What you have to do :: Below are some records. Return exactly the lines from the one with "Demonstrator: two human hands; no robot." to the one with "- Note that", and nothing else.

=== Section Start ===

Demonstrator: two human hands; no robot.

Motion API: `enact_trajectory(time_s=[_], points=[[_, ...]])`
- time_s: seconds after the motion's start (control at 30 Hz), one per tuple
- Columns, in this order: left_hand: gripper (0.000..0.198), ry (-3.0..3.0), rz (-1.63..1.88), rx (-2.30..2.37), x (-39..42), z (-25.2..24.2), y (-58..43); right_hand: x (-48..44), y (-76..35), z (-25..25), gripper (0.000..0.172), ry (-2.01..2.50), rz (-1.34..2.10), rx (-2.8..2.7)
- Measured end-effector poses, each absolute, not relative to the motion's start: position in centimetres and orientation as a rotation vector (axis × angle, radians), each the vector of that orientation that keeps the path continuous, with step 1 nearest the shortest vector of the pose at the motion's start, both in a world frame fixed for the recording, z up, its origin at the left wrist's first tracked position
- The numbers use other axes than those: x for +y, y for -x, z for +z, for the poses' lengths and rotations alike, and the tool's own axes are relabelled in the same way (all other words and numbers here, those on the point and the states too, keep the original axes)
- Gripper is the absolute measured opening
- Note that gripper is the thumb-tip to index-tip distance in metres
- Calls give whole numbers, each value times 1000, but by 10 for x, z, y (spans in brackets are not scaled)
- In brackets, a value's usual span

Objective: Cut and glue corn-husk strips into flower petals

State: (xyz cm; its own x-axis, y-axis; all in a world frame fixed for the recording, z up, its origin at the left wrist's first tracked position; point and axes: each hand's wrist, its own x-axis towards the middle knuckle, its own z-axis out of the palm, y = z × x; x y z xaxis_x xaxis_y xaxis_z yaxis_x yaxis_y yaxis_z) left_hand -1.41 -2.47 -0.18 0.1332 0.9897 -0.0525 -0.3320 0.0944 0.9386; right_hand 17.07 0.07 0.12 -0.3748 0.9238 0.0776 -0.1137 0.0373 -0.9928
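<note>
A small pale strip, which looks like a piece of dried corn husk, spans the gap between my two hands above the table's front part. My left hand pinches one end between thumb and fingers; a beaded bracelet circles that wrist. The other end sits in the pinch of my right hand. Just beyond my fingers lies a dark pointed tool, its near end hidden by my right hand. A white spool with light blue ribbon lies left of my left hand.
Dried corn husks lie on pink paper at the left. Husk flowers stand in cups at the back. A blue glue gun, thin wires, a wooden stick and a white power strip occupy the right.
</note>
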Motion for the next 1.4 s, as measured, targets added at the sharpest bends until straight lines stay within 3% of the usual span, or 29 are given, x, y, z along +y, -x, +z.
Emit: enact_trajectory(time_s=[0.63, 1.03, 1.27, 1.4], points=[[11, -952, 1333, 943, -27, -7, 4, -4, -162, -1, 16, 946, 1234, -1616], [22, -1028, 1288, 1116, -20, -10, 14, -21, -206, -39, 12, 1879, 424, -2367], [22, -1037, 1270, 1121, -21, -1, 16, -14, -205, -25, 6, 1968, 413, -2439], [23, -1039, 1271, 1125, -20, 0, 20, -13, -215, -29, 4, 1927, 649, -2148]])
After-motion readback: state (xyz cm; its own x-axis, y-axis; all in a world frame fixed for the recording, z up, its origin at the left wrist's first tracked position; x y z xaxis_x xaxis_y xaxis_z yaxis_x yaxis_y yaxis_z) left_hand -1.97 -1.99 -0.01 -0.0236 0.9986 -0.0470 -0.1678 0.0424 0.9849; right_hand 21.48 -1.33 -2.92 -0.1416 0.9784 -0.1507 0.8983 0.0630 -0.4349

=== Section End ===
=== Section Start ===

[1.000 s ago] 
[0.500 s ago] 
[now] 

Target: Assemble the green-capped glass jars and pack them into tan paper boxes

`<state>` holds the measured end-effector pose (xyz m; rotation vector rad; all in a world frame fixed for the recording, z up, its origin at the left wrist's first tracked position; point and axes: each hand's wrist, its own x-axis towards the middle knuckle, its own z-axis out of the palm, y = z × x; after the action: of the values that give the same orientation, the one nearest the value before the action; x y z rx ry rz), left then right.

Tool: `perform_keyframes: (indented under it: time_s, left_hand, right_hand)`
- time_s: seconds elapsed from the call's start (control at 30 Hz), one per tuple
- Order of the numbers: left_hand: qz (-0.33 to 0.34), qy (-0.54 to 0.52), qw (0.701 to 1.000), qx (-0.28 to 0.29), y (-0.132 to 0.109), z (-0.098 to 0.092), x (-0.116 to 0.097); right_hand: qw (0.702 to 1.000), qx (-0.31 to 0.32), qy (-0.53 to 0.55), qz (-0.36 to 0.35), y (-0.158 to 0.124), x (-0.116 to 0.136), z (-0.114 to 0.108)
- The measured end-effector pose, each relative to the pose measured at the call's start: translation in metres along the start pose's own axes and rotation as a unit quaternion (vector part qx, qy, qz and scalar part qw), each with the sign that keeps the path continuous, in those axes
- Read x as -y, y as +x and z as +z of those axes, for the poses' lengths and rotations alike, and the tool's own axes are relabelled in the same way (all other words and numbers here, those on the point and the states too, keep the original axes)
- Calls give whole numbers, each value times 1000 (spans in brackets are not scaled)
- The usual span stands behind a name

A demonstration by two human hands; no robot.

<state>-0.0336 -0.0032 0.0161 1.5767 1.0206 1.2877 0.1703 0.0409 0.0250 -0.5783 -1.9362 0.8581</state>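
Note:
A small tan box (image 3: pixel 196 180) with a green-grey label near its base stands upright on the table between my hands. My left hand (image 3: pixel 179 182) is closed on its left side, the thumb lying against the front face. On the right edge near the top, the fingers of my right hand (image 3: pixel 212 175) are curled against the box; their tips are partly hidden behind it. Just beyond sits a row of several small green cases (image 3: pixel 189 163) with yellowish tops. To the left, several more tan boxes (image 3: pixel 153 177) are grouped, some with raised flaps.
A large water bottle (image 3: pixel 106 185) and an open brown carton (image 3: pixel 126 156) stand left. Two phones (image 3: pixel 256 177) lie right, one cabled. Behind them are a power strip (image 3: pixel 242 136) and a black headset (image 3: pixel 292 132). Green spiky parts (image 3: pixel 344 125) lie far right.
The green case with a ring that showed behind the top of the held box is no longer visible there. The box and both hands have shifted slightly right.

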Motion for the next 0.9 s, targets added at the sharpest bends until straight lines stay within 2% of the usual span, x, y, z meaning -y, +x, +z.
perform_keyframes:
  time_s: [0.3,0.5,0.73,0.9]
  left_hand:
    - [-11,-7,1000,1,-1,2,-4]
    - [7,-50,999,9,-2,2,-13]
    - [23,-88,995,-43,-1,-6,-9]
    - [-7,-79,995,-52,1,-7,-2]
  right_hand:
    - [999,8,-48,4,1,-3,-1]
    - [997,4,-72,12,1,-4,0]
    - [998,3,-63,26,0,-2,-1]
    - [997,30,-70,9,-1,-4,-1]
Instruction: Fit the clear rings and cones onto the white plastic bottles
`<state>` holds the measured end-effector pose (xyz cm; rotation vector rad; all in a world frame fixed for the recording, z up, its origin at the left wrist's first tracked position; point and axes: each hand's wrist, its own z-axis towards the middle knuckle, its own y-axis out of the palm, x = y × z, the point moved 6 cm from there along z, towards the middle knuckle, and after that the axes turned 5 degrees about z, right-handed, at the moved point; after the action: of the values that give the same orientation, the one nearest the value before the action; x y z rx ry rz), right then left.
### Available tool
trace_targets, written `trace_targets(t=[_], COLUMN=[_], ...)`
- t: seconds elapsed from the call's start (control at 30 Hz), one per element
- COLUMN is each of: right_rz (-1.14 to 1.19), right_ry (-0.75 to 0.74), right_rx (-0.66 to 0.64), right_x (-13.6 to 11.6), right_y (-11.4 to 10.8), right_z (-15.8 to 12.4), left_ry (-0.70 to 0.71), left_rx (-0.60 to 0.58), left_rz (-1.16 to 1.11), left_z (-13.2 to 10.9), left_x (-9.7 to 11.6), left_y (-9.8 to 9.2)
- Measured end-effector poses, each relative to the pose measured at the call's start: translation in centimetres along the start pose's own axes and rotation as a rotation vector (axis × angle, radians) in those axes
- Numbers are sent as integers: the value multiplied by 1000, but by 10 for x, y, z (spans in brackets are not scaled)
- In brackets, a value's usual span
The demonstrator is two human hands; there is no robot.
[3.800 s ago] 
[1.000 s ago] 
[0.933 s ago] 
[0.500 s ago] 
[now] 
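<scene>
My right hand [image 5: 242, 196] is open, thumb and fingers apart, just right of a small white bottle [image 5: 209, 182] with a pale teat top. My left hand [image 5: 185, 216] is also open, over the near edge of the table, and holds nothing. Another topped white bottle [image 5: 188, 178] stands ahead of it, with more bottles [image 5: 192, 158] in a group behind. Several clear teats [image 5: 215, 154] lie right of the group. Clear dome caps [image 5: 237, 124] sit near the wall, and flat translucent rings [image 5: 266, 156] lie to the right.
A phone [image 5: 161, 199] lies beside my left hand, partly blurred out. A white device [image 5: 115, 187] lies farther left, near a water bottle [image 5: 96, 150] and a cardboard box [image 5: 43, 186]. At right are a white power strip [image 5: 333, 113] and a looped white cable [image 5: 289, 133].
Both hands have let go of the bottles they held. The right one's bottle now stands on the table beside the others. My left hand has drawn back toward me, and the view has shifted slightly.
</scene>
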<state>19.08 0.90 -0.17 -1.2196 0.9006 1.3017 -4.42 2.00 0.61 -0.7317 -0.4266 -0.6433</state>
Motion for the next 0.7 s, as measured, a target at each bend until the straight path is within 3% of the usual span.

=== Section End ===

Completed exercise ::
Demonstrator: two human hands; no robot.

Motion API: `enact_trajectory(time_s=[_], points=[[_, ...]])`
- time_s: seconds after the motion's start (control at 30 Hz), one per tuple
- Columns, in this order: left_hand: gripper (0.000..0.198), ry (-3.0..3.0), rz (-1.63..1.88), rx (-2.30..2.37), x (-39..42), z (-25.2..24.2), y (-58..43); right_hand: x (-48..44), y (-76..35), z (-25..25), gripper (0.000..0.172), ry (-2.01..2.50), rz (-1.34..2.10), rx (-2.8..2.7)
- Measured end-effector poses, each absolute, not relative to the motion's start: position in centimetres and orientation as a rotation vector (axis × angle, radians), each the vector of that orientation that keeps the path continuous, with step 1 nearest the shortest vector of the pose at the motion's start, both in a world frame fixed for the recording, z up, its origin at the left wrist's first tracked position
- The numbers use other axes than those: x for +y, y for -x, z for +z, for the poses' lengths and rotations alike, and the tool's own axes are relabelled in the same way (all other words and numbers here, those on the point and the states too, keep the original axes)
- Gripper is the absolute measured opening
- Note that gripper is the thumb-tip to index-tip distance in metres

What this exercise asked for has been supplied.